Posted June 21, 2009on:
What can the Obama Administration do for HD Communications? A look back at what Vice President Al Gore did before he won his Nobel Prize provides some clues.
Back in 1994, Al was the point many for “Reinventing Government” As a part of his mission, he put a “date certain” marker down for all of the executive agencies of the government to establish an internet presence by the fall of 1994. Needless to say, this action lit a fire under a lot of organizations who went out and put up websites, ranging to the Consumer Product Safety Commission to the Central Intelligence Agency. Nobody wanted to make Al or his acolytes unhappy.
When October 1, 2004 rolled around, government agencies were bragging about their shiny new websites and Internet connectivity. As a net result, the (U.S.) open standards-based Internet suddenly had a lot more intrinsic value for private industry, academia, and individual citizens. Subsequent administrations and Congresses, have continued to build upon that base, trying to out do the previous generation as to who has the coolest toys.
Back to the question of the day: What can the Obama Administration do for HD Communications?
With all due respect to the current Amtrak-loving Vice President, Joe Biden is no Al Gore when it comes to carrying the torch of technological advancement. Fortunately, President Obama has nominated both a national CTO and a well-admired Chairman of the Federal Communications Commission (FCC). Both have roles to play.
Aneesh Chopra, the nation’s CTO, will be responsible for promoting technology innovation including “national strategies for using advanced technologies to transform our economy and our society, such as fostering private sector innovation, reducing administrative costs and medical errors using health IT, and using technology to change the way teachers teach and students learn.”
HD voice = advanced technology to transform the way we communicate. Perfect fit.
Chopra could state the obvious:Existing technology for voice phone calls is in need of an upgrade, so the federal government and the organizations that work with it should all adopt G.722 as the standard way it conducts broadband voice communications by some date certain, starting with conference calls and working all the way down to individual departments and offices. Simply switching to VoIP provides a base for other apps, but HD Communications provides an uplift in quality that should improve communications between government agencies, and ultimately between other nations; after all, the French, British, Germans, and Italians are all implementing HD voice in the form of G.722.
The White House should be the first organization to go “All G,” providing a suitable example and incentive for other agencies to make the move up to HD Voice.

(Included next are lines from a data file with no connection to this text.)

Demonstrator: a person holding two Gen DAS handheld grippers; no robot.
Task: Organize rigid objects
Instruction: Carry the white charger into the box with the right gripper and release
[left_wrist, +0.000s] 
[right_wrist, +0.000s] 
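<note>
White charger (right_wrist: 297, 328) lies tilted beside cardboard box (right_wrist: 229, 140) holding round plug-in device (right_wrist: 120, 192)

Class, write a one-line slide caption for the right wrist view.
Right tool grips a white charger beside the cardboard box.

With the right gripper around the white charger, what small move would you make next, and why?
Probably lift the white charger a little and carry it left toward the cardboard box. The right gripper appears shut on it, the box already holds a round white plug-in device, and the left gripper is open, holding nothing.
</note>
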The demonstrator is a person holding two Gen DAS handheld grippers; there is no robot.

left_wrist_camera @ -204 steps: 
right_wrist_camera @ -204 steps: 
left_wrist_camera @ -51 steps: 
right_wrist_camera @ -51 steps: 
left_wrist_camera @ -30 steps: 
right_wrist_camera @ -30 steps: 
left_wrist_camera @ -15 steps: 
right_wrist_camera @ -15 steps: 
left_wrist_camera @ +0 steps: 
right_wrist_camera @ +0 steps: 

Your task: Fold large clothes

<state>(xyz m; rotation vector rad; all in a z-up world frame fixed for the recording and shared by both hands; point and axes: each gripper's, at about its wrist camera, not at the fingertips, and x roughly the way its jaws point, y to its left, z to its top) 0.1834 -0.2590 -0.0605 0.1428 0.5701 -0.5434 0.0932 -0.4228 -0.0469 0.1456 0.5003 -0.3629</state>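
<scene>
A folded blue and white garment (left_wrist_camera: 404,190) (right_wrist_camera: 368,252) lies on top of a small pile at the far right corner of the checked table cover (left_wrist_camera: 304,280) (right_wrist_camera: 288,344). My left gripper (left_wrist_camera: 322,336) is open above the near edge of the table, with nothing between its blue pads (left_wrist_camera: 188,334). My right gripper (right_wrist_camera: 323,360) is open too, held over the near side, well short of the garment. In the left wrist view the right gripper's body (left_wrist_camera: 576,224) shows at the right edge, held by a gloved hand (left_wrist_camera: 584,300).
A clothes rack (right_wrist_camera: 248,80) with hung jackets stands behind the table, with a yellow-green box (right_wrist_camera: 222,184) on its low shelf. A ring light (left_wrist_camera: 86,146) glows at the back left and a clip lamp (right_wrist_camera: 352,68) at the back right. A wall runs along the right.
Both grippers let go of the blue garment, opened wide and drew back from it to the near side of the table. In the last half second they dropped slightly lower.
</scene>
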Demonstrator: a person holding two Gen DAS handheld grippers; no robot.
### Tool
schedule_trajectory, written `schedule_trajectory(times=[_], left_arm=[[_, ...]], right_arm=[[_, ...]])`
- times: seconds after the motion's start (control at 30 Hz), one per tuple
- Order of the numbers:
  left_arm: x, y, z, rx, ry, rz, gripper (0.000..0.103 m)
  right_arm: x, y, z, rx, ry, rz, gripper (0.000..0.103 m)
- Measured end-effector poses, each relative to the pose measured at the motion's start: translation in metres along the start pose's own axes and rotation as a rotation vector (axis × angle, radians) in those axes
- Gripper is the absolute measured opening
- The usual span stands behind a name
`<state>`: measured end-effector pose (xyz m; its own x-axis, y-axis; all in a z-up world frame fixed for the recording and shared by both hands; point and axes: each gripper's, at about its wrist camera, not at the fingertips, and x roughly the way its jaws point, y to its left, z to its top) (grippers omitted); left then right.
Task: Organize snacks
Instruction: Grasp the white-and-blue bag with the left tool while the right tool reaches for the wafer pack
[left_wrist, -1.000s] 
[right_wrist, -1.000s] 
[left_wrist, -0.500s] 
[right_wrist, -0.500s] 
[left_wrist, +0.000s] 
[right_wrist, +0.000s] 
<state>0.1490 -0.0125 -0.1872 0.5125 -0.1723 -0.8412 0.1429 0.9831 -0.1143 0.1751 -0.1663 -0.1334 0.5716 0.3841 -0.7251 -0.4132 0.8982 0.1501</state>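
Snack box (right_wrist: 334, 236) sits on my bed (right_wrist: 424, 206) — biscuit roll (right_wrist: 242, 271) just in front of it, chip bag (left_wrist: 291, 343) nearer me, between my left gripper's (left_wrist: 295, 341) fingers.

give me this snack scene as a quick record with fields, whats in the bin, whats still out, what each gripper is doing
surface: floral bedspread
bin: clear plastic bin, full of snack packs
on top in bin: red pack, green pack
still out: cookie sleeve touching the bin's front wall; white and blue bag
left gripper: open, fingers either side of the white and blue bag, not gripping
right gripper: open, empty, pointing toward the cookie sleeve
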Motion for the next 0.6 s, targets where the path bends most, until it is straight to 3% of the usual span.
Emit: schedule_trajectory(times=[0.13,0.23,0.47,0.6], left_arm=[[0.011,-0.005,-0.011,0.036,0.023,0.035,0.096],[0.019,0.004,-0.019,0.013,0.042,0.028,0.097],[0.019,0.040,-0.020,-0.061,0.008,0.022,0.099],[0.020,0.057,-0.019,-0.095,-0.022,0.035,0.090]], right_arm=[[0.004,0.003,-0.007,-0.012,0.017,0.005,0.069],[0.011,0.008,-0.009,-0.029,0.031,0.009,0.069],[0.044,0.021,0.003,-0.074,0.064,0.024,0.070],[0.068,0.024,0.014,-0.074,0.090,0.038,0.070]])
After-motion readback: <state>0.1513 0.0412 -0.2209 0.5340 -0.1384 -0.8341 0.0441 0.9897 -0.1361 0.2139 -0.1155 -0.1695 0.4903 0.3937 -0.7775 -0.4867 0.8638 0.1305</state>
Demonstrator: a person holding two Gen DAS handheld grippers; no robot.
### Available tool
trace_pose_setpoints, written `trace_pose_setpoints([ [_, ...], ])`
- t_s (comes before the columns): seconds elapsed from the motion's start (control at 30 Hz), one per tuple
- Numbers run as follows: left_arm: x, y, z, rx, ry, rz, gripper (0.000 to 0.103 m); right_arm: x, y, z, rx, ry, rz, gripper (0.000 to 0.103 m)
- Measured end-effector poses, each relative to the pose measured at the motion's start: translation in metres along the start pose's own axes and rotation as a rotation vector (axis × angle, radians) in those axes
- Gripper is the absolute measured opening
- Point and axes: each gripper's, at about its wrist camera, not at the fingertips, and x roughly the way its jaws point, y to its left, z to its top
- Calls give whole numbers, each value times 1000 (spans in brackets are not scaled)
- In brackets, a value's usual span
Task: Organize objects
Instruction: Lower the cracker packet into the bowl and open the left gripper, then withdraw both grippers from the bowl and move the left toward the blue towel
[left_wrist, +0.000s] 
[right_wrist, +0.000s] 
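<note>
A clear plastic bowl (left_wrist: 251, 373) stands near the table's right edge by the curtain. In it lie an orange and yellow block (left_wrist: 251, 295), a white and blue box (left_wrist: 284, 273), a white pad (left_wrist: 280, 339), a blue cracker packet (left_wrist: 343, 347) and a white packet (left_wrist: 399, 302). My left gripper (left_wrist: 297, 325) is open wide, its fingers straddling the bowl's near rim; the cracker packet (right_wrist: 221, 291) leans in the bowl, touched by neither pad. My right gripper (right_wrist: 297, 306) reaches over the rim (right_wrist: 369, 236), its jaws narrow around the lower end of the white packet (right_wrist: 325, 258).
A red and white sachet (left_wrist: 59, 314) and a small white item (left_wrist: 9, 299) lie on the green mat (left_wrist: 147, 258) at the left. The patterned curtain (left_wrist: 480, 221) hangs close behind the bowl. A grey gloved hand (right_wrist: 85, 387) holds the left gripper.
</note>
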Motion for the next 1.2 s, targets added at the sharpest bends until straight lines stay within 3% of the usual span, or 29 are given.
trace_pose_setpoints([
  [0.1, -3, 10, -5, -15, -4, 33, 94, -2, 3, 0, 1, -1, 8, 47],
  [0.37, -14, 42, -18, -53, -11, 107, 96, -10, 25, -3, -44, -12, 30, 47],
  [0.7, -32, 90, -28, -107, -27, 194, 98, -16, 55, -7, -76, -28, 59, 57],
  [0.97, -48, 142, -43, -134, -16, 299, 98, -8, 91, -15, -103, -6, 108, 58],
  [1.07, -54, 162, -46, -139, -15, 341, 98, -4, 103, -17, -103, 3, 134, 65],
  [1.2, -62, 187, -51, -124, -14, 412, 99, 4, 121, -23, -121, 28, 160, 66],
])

It’ll make a good complement to go with the secure BlackBerry.
The FCC is the point agency for a creating and implementing a national broadband policy, so Julius Genachowski and the FCC’s broadband’s main man, Blair Levin, can incorporate and trumpet the use of HD voice and G.722 in the creation of said policy. The FCC may have to provide some suggestion/clue/encouragement by service providers to interoperate, but hopefully such mechanisms/suggestions will be relatively loose and not require a Big Club or a complex settlements formula.